“Elitist” Australian architect publicity drive slammed


An Australian campaign highlighting the professionalism of architects has come under fire for “elitism”.

The Australian Institute of Architects (AIA) consumer engagement programme is causing a stir following a recent publicity drive.

“Ask An Architect” was launched by the AIA in September 2014 to provide advice and information about architecture and working with architects to those interested in buying, building, renovating or maintaining a home.


But the Building Designers Association of Victoria (BDAV) has contacted the country’s Competition and Consumer Commission and called on the AIA to immediately end the “misleading” campaign.

The ads include an image of a floret of broccoli and the words “You wouldn’t ask a butcher about broccoli, so when it comes to building and renovating, ask an architect”.

It then states: “You talk to someone with the degree and the years of experience to bring it to life.

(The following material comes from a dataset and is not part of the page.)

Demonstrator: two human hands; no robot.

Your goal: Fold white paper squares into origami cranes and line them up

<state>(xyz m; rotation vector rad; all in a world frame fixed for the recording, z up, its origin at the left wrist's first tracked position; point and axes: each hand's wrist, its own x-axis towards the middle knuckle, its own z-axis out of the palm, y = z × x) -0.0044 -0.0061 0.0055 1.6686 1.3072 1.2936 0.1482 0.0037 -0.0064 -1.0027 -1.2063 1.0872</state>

An architect. Not a designer, draughtsman or your sister’s husband’s brother who’s handy on a computer”.

President of the BDAV, Alistair McDonald says the campaign is misleading.

He said: “I think it’s a form of elitism.

“We’re concerned that the AIA are misleading the public or the consumers saying that we’re not qualified, basically trying to restrict trade for our members or registered draughts-people generally, just to try and monopolise the market.”